EXERCISE DESCRIPTION - List, from the lines below, each one with "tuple" in it.

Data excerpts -
↓

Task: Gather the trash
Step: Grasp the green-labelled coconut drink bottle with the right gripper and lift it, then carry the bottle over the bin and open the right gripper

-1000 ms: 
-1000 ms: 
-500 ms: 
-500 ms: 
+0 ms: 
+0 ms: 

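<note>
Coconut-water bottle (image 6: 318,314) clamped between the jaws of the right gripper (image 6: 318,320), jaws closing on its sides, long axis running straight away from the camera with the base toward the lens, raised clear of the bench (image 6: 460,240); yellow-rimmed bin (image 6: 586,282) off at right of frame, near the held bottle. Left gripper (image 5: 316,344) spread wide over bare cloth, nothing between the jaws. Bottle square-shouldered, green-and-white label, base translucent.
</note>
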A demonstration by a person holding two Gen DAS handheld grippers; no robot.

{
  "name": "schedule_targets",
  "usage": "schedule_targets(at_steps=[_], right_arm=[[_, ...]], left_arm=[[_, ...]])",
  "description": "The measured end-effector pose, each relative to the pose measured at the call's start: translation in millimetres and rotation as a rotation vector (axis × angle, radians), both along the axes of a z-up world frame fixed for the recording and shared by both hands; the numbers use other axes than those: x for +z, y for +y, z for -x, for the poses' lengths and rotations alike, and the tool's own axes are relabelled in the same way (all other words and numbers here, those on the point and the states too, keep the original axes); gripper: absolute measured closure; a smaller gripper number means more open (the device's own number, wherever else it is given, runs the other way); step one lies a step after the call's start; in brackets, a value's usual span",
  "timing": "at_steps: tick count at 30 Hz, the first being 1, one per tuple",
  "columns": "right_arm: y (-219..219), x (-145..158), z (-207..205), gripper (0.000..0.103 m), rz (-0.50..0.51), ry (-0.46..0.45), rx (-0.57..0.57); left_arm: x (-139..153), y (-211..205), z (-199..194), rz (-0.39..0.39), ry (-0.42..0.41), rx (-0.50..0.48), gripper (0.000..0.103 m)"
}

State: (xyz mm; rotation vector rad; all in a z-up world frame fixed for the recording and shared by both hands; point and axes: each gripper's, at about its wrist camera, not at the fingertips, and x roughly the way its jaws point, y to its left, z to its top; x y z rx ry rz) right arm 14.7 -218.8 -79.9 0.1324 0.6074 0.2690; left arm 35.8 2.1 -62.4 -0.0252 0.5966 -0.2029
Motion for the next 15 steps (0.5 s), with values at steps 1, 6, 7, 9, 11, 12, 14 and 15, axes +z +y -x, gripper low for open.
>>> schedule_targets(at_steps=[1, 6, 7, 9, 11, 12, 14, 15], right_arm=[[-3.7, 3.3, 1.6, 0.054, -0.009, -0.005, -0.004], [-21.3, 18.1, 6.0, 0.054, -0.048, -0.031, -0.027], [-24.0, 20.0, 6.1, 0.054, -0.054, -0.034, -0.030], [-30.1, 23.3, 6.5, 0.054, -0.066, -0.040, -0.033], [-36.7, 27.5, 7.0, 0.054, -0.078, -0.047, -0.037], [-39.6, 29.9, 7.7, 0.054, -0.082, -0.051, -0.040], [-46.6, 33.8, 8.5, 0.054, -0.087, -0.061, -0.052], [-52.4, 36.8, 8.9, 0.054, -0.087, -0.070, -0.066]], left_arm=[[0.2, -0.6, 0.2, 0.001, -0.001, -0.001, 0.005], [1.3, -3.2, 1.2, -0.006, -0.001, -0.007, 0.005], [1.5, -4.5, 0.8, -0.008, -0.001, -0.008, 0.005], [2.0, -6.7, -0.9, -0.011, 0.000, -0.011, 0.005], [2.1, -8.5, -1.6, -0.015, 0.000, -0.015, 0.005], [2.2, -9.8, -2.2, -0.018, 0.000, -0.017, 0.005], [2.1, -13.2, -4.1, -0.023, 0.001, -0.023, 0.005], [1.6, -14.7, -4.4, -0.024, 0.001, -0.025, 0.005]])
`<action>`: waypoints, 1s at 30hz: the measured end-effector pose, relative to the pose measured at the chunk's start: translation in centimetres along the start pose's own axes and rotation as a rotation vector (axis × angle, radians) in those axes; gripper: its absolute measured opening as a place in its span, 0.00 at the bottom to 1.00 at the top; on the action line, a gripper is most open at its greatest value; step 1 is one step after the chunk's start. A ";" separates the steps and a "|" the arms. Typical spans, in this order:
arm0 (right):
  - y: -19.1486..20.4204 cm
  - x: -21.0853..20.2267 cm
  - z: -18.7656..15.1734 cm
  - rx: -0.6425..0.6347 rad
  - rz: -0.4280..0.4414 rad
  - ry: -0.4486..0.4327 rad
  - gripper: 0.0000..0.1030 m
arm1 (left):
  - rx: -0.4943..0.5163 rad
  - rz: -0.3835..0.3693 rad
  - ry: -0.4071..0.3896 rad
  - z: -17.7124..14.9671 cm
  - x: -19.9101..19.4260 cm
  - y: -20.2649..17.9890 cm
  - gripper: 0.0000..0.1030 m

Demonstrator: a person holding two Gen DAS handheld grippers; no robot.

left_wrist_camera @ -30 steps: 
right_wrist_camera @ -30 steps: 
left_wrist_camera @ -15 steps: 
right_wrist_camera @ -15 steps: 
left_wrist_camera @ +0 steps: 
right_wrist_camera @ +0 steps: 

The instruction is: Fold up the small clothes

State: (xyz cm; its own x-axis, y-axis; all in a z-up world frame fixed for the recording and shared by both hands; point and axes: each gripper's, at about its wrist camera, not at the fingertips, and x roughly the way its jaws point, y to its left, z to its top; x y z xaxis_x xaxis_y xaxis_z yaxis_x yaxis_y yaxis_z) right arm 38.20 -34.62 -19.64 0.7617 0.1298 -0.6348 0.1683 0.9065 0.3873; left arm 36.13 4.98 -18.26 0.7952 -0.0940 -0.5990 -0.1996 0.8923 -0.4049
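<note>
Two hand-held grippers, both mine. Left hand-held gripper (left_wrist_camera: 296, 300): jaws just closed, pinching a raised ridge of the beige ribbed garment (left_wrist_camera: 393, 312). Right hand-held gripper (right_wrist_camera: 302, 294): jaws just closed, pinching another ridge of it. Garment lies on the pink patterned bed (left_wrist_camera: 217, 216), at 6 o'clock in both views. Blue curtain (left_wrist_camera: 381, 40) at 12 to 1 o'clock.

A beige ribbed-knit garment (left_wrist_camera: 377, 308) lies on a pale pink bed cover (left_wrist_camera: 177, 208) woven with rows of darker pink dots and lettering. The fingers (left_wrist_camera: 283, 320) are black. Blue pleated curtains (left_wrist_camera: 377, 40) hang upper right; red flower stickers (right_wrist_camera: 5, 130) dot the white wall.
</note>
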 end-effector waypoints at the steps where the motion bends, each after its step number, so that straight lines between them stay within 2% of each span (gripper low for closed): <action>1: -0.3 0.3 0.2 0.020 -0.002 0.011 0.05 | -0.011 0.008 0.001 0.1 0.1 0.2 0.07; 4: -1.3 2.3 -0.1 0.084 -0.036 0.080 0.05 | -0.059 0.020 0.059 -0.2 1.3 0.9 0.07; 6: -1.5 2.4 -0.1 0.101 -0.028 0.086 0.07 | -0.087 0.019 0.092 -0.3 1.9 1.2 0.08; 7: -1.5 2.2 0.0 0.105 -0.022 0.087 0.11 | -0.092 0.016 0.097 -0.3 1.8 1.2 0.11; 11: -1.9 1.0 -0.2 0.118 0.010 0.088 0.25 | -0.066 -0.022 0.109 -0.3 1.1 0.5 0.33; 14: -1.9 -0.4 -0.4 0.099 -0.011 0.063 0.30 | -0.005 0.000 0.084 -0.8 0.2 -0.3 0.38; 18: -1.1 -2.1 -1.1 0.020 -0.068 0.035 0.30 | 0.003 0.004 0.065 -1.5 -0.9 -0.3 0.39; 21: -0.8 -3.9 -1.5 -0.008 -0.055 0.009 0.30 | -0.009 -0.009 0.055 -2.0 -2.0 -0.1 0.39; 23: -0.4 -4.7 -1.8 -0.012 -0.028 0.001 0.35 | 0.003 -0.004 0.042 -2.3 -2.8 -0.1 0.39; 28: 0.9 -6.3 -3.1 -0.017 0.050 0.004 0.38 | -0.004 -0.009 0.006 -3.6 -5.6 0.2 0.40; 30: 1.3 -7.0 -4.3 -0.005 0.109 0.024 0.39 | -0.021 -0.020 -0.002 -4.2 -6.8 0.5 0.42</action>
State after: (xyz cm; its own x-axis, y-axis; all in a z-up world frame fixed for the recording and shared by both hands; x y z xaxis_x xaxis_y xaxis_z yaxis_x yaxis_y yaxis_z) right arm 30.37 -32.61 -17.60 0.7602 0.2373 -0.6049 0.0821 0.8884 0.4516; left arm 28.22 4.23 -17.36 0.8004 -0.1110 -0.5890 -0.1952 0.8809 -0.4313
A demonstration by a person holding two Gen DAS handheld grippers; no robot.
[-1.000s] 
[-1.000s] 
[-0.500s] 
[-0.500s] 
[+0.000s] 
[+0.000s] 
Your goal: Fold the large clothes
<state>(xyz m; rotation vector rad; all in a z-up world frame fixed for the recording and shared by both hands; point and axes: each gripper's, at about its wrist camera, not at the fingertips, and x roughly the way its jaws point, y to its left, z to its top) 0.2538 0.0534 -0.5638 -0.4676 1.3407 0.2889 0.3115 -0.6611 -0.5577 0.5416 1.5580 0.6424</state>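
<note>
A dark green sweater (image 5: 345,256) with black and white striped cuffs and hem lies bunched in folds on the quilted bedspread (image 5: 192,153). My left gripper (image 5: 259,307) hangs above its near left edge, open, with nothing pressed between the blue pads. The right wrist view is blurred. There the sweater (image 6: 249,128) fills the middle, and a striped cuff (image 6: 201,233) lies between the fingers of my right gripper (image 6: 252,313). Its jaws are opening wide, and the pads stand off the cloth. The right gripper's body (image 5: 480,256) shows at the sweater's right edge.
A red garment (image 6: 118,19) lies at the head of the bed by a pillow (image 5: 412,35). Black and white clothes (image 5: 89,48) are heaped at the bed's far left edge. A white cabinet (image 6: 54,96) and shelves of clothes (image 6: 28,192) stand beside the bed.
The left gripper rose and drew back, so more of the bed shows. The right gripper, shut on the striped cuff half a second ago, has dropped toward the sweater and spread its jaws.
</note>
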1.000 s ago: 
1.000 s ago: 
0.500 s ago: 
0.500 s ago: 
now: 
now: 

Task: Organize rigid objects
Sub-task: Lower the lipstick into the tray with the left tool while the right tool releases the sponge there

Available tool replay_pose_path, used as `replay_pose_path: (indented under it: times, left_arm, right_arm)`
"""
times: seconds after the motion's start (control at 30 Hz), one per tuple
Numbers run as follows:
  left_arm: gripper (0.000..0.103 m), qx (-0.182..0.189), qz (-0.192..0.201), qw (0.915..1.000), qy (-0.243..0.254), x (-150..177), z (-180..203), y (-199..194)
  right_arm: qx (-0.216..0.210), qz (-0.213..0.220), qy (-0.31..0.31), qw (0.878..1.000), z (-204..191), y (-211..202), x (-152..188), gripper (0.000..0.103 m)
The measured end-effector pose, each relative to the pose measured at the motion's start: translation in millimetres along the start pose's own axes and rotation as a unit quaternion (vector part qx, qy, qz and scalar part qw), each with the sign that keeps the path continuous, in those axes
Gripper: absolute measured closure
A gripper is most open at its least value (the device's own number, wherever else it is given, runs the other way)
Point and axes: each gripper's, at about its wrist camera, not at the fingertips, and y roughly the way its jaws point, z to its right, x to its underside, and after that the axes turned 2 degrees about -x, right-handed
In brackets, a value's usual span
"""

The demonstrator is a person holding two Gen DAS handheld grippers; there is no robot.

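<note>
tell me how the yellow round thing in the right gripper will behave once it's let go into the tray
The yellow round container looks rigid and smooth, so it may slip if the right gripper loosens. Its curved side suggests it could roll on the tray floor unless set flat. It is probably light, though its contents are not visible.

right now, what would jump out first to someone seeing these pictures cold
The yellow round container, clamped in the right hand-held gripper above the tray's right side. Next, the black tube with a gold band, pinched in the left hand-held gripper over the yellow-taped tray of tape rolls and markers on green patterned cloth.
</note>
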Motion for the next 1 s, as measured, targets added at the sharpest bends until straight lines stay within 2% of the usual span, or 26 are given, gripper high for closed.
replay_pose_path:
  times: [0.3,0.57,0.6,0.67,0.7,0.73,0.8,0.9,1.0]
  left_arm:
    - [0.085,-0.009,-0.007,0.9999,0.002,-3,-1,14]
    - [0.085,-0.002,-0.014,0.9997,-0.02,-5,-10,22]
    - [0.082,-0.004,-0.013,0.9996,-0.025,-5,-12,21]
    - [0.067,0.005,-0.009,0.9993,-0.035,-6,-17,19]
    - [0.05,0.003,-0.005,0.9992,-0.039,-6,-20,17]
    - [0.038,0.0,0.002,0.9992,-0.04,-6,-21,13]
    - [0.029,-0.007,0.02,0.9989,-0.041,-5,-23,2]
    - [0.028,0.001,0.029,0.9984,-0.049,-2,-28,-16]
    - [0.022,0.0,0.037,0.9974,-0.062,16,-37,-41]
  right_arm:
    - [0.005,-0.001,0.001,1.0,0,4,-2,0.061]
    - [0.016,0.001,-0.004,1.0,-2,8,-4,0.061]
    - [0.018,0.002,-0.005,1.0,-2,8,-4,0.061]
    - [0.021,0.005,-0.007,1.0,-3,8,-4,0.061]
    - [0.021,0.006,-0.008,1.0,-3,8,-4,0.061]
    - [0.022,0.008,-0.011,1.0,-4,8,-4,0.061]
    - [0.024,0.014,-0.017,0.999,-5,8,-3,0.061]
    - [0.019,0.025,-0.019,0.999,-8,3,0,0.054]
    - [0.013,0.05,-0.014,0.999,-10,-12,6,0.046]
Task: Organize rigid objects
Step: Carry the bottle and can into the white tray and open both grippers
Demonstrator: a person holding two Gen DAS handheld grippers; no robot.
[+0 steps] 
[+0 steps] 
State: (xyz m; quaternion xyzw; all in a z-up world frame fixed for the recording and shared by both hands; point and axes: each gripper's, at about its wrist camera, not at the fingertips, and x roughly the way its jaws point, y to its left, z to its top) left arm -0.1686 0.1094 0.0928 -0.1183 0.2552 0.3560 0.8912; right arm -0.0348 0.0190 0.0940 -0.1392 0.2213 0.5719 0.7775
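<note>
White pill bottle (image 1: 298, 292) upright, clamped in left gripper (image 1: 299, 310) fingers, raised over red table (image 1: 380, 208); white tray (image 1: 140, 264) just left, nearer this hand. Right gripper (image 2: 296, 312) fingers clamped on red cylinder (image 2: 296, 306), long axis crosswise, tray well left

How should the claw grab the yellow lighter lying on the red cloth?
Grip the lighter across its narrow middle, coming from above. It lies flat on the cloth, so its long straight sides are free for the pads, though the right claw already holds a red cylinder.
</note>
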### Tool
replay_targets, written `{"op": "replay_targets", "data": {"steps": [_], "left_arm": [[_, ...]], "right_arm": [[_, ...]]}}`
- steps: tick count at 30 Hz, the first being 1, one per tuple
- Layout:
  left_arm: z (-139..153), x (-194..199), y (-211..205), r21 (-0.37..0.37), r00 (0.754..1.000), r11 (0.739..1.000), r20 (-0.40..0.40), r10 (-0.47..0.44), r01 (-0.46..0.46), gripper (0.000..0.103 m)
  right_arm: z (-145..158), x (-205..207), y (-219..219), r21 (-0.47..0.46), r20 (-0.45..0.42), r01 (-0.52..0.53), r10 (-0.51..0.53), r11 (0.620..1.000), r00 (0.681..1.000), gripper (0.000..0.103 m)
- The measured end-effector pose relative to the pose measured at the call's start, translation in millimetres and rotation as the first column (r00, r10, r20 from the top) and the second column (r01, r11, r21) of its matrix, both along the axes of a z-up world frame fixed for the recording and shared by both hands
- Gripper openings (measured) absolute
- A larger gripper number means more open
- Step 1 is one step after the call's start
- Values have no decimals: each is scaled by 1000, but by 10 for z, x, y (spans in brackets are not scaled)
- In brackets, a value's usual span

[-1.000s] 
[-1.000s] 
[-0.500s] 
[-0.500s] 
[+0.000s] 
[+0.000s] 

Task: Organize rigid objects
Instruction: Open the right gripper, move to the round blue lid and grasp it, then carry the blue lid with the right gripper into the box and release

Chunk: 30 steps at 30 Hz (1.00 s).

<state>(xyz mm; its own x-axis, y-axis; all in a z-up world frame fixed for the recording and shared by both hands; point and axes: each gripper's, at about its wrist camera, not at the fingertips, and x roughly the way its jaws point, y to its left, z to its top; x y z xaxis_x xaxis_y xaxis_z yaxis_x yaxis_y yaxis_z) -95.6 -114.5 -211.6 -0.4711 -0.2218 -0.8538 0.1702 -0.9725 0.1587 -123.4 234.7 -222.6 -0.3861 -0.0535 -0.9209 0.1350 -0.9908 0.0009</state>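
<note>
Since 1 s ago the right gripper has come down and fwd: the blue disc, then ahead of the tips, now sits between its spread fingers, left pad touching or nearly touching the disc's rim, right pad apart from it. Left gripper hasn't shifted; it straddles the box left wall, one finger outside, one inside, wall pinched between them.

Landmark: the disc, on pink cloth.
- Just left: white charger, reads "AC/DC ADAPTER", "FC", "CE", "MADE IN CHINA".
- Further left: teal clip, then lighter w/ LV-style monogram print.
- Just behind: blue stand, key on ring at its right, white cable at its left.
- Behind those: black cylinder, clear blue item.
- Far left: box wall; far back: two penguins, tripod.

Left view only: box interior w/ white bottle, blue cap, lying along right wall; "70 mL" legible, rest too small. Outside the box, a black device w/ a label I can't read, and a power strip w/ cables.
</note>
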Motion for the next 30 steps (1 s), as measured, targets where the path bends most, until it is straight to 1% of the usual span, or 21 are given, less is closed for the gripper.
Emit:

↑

EXERCISE SOLUTION -
  "timing": "at_steps: tick count at 30 Hz, the first being 1, one per tuple",
times: seconds after the motion's start (control at 30 Hz), one per tuple
- steps: tick count at 30 Hz, the first being 1, one per tuple

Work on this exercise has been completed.